* [EXERCISE INSTRUCTIONS]: Only a number is expected in reply: the count of lines below where the word "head" occurs.

* [GIVEN INFORMATION]:
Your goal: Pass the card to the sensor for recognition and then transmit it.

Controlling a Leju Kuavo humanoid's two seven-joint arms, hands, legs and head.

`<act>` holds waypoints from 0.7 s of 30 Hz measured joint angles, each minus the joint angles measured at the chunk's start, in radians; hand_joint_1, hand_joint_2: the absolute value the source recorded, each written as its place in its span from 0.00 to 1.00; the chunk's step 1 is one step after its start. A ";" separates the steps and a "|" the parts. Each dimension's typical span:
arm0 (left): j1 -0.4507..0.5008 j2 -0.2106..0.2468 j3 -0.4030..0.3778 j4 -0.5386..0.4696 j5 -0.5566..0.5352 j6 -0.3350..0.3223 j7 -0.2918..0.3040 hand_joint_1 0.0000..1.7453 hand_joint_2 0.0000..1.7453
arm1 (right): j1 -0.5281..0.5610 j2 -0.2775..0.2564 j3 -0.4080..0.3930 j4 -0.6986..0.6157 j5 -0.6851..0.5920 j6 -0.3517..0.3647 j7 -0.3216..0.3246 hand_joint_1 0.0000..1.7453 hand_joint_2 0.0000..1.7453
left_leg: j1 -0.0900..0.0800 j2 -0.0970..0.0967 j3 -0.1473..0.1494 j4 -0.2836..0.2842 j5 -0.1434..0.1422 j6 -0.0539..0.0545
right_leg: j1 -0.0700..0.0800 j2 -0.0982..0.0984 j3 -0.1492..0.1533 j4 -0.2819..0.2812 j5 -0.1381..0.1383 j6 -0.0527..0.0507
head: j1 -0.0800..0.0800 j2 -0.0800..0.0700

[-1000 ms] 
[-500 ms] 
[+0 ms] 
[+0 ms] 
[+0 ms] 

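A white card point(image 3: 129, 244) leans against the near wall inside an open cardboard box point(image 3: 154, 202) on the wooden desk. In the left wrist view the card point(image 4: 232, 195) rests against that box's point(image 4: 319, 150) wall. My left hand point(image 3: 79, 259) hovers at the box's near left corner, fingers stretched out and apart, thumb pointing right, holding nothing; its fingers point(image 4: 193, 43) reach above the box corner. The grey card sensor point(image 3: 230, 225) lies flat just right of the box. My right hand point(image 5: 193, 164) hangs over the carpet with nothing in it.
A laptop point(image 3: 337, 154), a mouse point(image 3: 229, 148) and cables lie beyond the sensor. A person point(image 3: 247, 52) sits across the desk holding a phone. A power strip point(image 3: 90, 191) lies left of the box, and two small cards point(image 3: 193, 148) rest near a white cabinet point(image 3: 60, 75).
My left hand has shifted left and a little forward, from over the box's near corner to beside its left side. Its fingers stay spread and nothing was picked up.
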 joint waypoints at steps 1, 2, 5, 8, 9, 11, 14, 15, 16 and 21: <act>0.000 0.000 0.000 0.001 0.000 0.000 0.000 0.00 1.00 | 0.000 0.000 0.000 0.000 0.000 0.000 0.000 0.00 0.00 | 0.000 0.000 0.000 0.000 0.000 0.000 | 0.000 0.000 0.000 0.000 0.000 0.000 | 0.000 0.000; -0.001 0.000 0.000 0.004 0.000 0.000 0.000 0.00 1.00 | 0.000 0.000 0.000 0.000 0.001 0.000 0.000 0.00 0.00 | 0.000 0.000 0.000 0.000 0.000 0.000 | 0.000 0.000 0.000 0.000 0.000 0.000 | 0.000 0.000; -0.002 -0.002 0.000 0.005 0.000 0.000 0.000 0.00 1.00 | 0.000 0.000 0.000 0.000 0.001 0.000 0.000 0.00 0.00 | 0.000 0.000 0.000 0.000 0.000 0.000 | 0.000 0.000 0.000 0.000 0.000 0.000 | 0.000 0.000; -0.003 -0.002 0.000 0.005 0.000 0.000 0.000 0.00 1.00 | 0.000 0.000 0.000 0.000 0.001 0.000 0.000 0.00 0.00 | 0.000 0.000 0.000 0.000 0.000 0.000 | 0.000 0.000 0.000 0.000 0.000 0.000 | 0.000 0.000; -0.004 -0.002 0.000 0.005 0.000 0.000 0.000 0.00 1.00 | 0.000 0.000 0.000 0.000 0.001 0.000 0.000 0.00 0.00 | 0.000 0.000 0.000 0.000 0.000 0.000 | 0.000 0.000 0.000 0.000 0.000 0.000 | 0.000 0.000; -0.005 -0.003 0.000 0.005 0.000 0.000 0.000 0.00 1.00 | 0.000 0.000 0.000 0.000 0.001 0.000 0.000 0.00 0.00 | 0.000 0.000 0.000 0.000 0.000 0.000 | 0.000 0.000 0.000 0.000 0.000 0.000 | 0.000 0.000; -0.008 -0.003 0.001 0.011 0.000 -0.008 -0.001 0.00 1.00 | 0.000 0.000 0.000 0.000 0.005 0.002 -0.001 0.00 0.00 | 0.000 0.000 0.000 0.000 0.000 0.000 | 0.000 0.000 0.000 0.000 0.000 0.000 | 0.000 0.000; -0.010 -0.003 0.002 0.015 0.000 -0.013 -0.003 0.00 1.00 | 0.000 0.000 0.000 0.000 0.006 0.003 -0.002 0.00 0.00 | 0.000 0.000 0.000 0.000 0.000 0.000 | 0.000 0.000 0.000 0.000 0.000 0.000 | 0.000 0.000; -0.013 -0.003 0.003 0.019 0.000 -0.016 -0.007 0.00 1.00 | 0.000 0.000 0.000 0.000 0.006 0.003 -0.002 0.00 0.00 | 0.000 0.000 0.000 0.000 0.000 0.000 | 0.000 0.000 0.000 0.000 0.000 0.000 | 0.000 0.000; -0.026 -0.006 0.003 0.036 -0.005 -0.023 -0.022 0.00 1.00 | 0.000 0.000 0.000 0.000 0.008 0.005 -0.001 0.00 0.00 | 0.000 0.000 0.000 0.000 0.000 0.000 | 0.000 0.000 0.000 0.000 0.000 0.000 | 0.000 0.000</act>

* [PROBLEM SOLUTION]: 2